Caso de adolescente morto na Cidade de Deus leva parentes e amigos a protesto no Tribunal

Manifestação sobre adolescente morto na Cidade de Deus

Parentes e amigos de adolescente morto na Cidade de Deus se reuniram na manhã desta terça-feira (10) em frente ao Tribunal de Justiça do Rio de Janeiro. O protesto acontece no mesmo dia em que dois policiais militares enfrentam júri popular pela morte de Thiago Menezes Flausino, de 13 anos, assassinado durante uma operação policial em 2023, em um caso que gerou comoção e questionamentos sobre a atuação da polícia.

O julgamento estava previsto inicialmente para o fim de janeiro, mas foi adiado após divergências envolvendo uma prova apresentada pela Defensoria Pública do Rio. A mudança de data gerou revolta entre familiares e amigos do adolescente, que acompanham o caso desde 2023 em busca de responsabilização e resposta da Justiça.

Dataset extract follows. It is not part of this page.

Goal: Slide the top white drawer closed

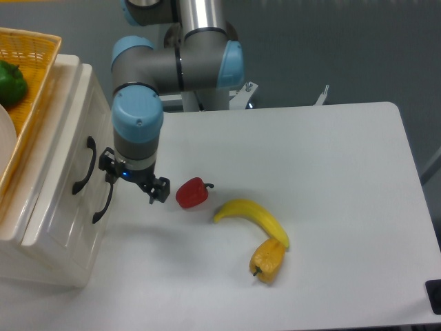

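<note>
Top white drawer (65,148): at the left edge of the table, the upper part of a cream-white plastic cabinet; its front panel sits about level with the panel below, and a black curved handle (84,165) is on it.
Lower drawer front (72,238): just beneath, with its own black handle (103,204) a little to the right of the upper one.
Gripper (135,181): pointing down over the table just right of the two handles, its left side close to the lower handle; whether they touch cannot be told. The fingers stand spread and hold nothing.
Arm (138,124): grey tubes with light blue joint caps, coming from the upper middle and dropping at the wrist above the gripper.
Red pepper (191,193): on the table just right of the gripper, apart from it.
Banana (251,217): right of the red pepper, curving down to the right.
Yellow pepper (267,260): touching the banana's lower right end.
Wicker basket (31,83): yellow, on top of the cabinet, with a green pepper (11,81) inside.
Table (331,207): white, under everything.
</note>
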Available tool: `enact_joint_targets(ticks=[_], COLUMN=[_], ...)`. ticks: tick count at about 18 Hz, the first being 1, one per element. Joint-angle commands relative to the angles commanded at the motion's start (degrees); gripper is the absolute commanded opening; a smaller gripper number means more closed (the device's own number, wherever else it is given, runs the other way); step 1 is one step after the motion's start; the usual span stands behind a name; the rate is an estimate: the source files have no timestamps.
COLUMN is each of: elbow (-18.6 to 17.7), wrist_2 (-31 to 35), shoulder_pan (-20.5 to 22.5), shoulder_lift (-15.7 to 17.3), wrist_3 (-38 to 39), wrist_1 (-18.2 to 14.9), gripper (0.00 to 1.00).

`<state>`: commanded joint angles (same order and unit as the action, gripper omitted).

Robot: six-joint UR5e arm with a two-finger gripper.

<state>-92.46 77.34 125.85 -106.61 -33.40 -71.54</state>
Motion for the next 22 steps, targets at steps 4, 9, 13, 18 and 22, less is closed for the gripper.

“Eu estou muito confiante na verdade — na verdade de quem o Thiago era. Um menino estudioso, participativo na escola e no futebol. Era amado, querido por todos pelo jeito dele. Thiago era alegre, sempre sorridente. Eu nunca imaginei perder meu filho de uma forma tão covarde”, afirmou Priscilla Menezes, mãe do adolescente, em depoimento ao g1. “Por isso, eu espero que esses policiais sejam responsabilizados, que sejam condenados, e que eu possa sair de lá com a resposta da Justiça”, completou.

Antes do início do julgamento, familiares e amigos permaneceram reunidos em frente ao tribunal pedindo a condenação dos policiais envolvidos no caso.

Quais são as acusações?

Os policiais militares do Batalhão de Choque Diego Pereira Leal e Aslan Wagner Ribeiro de Faria são acusados de homicídio e fraude processual. Ambos admitiram ter efetuado os disparos que atingiram Thiago Menezes Flausino, mas alegam que agiram em legítima defesa.

De acordo com a denúncia, os policiais estavam em um carro particular utilizado em uma operação considerada ilegal, conhecida como Operação Tróia, realizada na Cidade de Deus. Na ação, dois adolescentes foram alvos dos tiros. Um deles sobreviveu.

Os agentes afirmam que Thiago estaria armado e teria disparado contra eles. No entanto, familiares e testemunhas contestam essa versão, afirmando que não houve confronto e que o adolescente teria sido executado quando já estava caído no chão, de costas.

Durante o processo, a defesa de um dos policiais sustentou que Thiago teria ligação com o tráfico local. Conversas atribuídas ao adolescente foram anexadas ao processo, citando uma suposta liderança criminosa da região.

Disparos da polícia

Segundo testemunha que estava com Thiago no momento da ação, os dois circulavam pela comunidade em uma motocicleta pertencente ao pai do adolescente quando perderam o equilíbrio e caíram. Ao tentarem levantar o veículo, teriam sido surpreendidos por um carro descaracterizado, de onde os ocupantes desceram já efetuando disparos.

A investigação apontou que Thiago foi atingido por três tiros: um na parte traseira da perna, outro nas costas e um terceiro que perfurou ambas as canelas. Laudos confirmaram que nem o adolescente nem o outro jovem possuíam antecedentes criminais ou envolvimento com o tráfico de drogas.

O exame pericial no local do crime não encontrou vestígios que indicassem troca de tiros. Ainda segundo a investigação, os policiais teriam manipulado a cena, plantando uma pistola calibre 9 milímetros próxima ao corpo do adolescente para sustentar a versão de confronto.

Além de Diego Pereira Leal e Aslan Wagner Ribeiro de Faria, outros policiais respondem por fraude processual na Justiça Militar. Dois deles também chegaram a ser denunciados por homicídio, mas não foram levados a júri popular por decisão judicial, que entendeu não haver indícios suficientes de autoria.